Angry villagers are to petition both the President and the Prime Minister urging the transfer of both the Karawanella and Deraniyagala police units for alleged supporting the removal of power supplying lines acting at the behest of political stooges to keep two villages in the dark. 

Two members of the local body and the provincial council have been identified by the villagers as the 'men cutting the power supply lines' and keeping the villages in the dark.

Angry villagers told The Sunday Leader that this has become a thriving business while people suffer with no power supply.

" And this is done by men who have been elected to office by popular vote" said U.Nandasena, a villager who said it was disgusting that powerful politicians maintained stoic silence while their stooges destroyed the infrastructure facilities provided decades ago.

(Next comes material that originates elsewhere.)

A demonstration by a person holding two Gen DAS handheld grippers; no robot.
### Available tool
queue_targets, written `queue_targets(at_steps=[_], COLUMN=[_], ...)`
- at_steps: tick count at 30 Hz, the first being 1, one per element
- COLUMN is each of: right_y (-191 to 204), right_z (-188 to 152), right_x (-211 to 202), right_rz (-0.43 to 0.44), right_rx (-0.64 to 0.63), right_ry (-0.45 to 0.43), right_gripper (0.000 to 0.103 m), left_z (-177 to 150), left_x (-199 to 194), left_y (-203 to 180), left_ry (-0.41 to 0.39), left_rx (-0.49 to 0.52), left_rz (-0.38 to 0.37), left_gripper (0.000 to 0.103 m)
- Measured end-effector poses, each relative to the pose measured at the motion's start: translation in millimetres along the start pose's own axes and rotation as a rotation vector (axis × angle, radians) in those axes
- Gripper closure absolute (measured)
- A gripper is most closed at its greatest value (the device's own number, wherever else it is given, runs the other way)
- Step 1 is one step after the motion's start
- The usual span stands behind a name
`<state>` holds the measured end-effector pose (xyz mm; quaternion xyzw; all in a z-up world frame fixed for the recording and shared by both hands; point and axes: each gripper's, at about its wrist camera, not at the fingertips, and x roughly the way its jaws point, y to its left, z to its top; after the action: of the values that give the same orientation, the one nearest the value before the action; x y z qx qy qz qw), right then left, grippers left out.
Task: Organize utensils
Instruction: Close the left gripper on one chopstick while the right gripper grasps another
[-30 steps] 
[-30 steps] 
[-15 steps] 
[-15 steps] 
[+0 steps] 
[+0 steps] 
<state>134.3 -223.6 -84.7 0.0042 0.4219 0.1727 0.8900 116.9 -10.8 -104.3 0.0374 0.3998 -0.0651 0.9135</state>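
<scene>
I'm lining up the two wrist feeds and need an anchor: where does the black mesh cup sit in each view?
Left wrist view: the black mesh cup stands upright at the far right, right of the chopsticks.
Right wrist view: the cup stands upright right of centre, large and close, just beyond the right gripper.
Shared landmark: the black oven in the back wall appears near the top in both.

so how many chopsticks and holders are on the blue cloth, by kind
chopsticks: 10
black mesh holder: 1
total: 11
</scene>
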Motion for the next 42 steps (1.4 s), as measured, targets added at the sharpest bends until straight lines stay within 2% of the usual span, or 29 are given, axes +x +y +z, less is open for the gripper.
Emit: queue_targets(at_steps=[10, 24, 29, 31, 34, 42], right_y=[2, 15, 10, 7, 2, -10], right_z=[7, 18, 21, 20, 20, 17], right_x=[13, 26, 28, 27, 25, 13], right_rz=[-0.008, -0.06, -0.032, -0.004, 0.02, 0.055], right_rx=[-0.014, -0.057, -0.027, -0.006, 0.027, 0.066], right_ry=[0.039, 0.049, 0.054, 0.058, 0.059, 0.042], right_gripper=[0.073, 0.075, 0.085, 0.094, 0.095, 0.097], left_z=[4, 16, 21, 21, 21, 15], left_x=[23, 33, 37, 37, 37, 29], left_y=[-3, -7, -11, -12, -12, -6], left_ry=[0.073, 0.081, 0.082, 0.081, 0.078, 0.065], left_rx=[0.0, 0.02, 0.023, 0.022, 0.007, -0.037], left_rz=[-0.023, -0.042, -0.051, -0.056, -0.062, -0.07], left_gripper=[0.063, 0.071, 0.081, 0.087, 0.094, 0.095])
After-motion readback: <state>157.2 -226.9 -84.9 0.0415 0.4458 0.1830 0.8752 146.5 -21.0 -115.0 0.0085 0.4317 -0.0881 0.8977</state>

Villagers claim that the illegal business has received the covert blessings of the area member of parliament, and hence, for the past six months a few men have been employed simply to cut and sell the wires.

The gathered wires are of high values and at least five kilos of wires are sold monthly, allege villagers who say that the racket has been going on for about six months amidst allegations that the police too  play a role.

The area was provided with electricity under a rural electrification scheme launched by the first Prime Minister D.S. Senanayake, and it is this network that is being destroyed by gangsters who want to make quick money.

An unnamed source complained that a youth organisation in the area had caught some of those involved in the racket and produced them before the area police to no avail. " They took no notice and the culprits were not produced before courts," said a villager.

" Thanks to all this, the power supply in the villages is in poor shape. What makes matters worse is the local politicians, the gangsters, the hooch vendors who get together to sell the wires and share the profits made" villagers told The Sunday Leader.

Confirming police inaction, an officer from the Karawanella Electricity Board told The Sunday Leader that a man recently died of electrocution while cutting off live wires, but added nothing was done to curb the growing problem.

Responding to the allegations, Samurdhi Minister and MP for Deraniyagala, R. A.D. Sirisena told The Sunday Leader that the matter has been placed before the consultative committee of the Ministry of Power and Energy and brought to the notice of the Inspector general Police as well.